▶ **EXERCISE PROMPT**
Please copy each line below that contains the string "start".

▶ **INFORMATION SHOWN**
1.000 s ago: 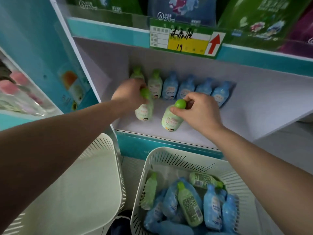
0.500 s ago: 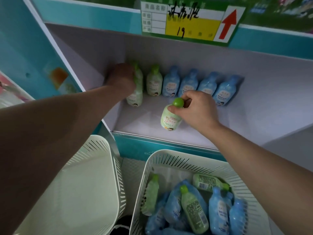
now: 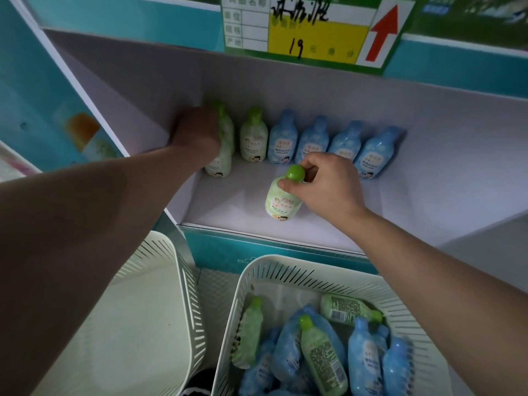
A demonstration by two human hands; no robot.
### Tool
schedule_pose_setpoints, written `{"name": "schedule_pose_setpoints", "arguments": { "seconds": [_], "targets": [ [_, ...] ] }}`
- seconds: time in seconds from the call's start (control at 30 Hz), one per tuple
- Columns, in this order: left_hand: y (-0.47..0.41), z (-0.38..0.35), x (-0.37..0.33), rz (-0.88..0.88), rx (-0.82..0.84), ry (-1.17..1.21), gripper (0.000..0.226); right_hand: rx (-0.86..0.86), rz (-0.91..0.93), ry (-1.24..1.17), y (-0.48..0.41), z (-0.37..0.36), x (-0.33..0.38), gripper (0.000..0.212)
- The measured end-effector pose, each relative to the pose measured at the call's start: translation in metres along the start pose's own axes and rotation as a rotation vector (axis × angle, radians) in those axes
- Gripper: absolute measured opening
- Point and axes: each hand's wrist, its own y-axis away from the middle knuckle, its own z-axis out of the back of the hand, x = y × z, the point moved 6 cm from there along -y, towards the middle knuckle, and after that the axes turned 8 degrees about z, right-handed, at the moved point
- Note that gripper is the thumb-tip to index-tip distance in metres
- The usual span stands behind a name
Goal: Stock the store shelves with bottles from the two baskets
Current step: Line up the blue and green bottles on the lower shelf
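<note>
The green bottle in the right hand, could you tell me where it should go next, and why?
Probably back and left. The right hand holds the green bottle by its neck near the shelf's front edge, ahead of the back row. Sliding it in front of the standing green bottle would keep the greens together.

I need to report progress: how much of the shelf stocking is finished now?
Done: a green bottle and four blue bottles stand at the shelf back. In hand: the left hand and right hand each hold a green bottle. Left: many bottles in the right basket.
</note>
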Motion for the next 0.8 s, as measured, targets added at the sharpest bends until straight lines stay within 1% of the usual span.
{"name": "schedule_pose_setpoints", "arguments": {
  "seconds": [0.2,0.4,0.53,0.63,0.7,0.8],
  "targets": [
    [-0.003,0.0,-0.001,-0.028,-0.034,0.0,0.028,0.01,-0.007,-0.005,0.001,-0.004,-0.001,0.037],
    [0.001,-0.004,0.0,-0.056,-0.03,-0.039,0.026,0.011,-0.01,0.01,-0.002,-0.004,0.002,0.036],
    [0.014,-0.005,0.0,-0.123,-0.06,-0.054,0.037,0.007,-0.008,0.003,-0.006,-0.006,0.006,0.036],
    [0.027,-0.005,-0.003,-0.133,-0.093,-0.03,0.049,0.017,-0.011,0.015,-0.01,-0.008,0.009,0.038],
    [0.034,-0.007,-0.005,-0.143,-0.077,0.049,0.057,0.012,-0.008,0.014,-0.013,-0.009,0.012,0.038],
    [0.051,-0.019,-0.001,-0.125,-0.027,0.101,0.062,0.001,-0.006,0.006,-0.019,-0.014,0.016,0.033]
  ]
}}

▶ **SOLVED PROBLEM**
- seconds: time in seconds from the call's start (control at 30 Hz), one per tuple
- The measured end-effector pose, each relative to the pose measured at the call's start: translation in metres along the start pose's own axes and rotation as a rotation vector (axis × angle, radians) in those axes

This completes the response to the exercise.